Privacy Preservation
Only aggregated statistics (mean, variance) are stored; raw time‑series values never appear in memory. These low‑order moments are insufficient for reconstructing individual records, thereby providing a strong privacy guarantee while still being sensitive enough to detect macro‑level distribution shifts.
Experimental Evaluation
The authors evaluate CEP on four real‑world datasets (electricity consumption, traffic flow, financial series, and a synthetic benchmark) under a delayed‑feedback protocol where ground‑truth labels become available only after a lag. CEP is instantiated with several state‑of‑the‑art backbone forecasters (DLinear, Informer, Autoformer) and compared against leading drift‑handling baselines: DER++ (experience replay), FSNet (complementary learning systems), OneNet (reinforcement‑learning based model expansion), and classic drift detectors such as ADWIN. Results show that CEP reduces Mean Absolute Error (MAE) and Root Mean Squared Error (RMSE) by 20‑28 % relative to the strongest baseline while using less than 30 % of the memory footprint. The advantage is especially pronounced when the same concept reappears multiple times, confirming that CEP’s “expert model reuse” is effective.
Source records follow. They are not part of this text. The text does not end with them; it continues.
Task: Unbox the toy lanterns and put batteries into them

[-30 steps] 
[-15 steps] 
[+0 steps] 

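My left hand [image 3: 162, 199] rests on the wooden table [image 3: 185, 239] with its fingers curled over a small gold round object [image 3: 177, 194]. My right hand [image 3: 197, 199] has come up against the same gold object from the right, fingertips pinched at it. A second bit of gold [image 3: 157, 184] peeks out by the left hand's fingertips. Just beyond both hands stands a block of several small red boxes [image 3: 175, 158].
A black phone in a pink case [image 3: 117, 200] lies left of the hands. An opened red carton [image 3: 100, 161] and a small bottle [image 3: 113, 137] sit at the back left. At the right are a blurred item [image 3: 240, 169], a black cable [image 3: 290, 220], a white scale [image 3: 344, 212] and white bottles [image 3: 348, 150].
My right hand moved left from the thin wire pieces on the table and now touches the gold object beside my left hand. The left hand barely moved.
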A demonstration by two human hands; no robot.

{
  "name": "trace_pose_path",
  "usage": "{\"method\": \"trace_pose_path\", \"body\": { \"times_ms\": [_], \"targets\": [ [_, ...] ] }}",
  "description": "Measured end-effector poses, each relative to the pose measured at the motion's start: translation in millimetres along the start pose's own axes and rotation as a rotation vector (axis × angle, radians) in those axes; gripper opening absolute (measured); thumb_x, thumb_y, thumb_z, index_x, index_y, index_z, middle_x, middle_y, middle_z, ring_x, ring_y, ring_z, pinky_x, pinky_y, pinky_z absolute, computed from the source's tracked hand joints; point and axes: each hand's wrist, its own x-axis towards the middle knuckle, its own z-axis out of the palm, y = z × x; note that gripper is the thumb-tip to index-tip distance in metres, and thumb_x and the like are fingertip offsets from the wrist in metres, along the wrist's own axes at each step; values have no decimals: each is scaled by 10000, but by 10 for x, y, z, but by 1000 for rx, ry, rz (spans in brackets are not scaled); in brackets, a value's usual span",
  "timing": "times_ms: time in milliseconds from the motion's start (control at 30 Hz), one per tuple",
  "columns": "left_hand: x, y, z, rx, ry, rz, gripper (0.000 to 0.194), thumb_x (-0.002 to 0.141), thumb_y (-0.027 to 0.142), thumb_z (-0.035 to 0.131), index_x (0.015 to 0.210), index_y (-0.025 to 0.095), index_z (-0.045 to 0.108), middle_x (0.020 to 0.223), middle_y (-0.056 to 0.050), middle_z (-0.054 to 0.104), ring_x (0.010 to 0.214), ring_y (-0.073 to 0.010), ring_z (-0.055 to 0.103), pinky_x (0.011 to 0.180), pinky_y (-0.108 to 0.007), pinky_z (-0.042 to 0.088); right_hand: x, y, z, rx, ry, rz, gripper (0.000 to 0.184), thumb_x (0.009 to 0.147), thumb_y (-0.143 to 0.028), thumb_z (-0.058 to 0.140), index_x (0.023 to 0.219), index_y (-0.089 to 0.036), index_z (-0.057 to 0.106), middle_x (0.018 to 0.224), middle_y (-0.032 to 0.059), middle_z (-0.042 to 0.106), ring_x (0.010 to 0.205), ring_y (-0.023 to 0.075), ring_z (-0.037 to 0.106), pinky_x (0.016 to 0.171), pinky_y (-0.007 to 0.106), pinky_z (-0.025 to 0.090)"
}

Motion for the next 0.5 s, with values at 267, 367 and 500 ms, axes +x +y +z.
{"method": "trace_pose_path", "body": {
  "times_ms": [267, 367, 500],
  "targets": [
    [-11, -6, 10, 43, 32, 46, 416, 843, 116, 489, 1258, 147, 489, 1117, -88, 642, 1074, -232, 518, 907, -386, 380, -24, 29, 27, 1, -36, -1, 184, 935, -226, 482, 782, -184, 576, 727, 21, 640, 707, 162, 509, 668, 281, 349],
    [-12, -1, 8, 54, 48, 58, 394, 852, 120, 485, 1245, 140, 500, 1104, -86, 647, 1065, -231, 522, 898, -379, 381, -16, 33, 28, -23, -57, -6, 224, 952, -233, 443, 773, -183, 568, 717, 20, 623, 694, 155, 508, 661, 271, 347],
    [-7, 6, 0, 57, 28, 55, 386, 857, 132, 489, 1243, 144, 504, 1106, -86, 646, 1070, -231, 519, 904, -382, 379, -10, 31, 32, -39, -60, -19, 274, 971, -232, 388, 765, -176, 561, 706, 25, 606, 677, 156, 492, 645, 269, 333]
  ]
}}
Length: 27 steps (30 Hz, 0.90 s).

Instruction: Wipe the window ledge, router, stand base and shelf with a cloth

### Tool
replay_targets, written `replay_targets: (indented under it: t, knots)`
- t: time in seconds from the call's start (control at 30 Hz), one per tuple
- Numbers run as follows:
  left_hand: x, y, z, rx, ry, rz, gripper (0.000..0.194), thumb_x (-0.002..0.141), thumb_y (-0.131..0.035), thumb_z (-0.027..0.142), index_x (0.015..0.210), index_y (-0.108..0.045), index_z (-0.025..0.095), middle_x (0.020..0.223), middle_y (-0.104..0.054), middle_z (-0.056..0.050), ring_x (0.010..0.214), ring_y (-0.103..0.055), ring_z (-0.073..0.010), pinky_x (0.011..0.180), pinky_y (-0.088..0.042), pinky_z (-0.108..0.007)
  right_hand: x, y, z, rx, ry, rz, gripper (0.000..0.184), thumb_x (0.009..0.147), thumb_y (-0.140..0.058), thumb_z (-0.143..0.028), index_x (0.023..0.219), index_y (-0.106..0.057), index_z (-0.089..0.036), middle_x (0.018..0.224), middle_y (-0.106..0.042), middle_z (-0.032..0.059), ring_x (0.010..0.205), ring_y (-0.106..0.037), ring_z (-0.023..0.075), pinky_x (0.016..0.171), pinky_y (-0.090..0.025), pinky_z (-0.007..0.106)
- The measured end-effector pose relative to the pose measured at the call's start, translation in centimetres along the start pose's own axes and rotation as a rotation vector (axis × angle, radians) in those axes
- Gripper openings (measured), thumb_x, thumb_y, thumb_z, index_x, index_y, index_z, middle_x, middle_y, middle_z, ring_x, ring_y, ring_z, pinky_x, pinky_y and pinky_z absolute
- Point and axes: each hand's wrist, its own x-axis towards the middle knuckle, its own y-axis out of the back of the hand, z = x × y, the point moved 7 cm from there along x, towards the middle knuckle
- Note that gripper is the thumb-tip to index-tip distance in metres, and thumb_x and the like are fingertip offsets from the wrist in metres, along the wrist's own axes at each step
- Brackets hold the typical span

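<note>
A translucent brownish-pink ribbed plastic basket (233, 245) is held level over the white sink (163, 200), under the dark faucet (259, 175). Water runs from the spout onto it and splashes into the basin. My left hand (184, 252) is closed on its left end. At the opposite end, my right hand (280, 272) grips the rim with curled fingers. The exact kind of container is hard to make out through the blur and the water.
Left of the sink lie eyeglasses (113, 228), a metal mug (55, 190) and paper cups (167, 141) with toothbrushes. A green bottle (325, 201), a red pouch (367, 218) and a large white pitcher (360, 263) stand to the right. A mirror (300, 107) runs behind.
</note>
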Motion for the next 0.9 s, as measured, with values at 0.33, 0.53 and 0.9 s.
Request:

Theoretical and Practical Contributions
- Decoupled Adaptation – By delegating macro‑level drift detection to statistical genes, CEP allows the neural forecasters to focus on learning complex temporal patterns without being distracted by distributional noise.
- Dynamic Evolution – The nearest‑evolution strategy creates new specialized models only when necessary, avoiding unnecessary parameter churn.
- Resource‑Efficient Knowledge Retention – The elimination mechanism ensures that the pool remains compact, making CEP suitable for edge devices with limited storage and compute.
- Privacy‑First Design – No raw data is ever persisted, satisfying stringent data‑protection regulations.
Limitations and Future Work
The current implementation handles univariate series; extending CEP to multivariate streams will require richer gene representations (e.g., covariance matrices). Moreover, the similarity metric is Euclidean on mean‑variance vectors; more sophisticated distributional distances (e.g., Wasserstein) could improve concept discrimination. Finally, integrating reinforcement learning to adapt the evolution threshold and elimination schedule dynamically is an interesting direction.
In summary, Continuous Evolution Pool offers a compelling solution to recurring concept drift in online time series forecasting, combining privacy preservation, memory efficiency, and superior predictive performance through a principled, gene‑based model pool architecture.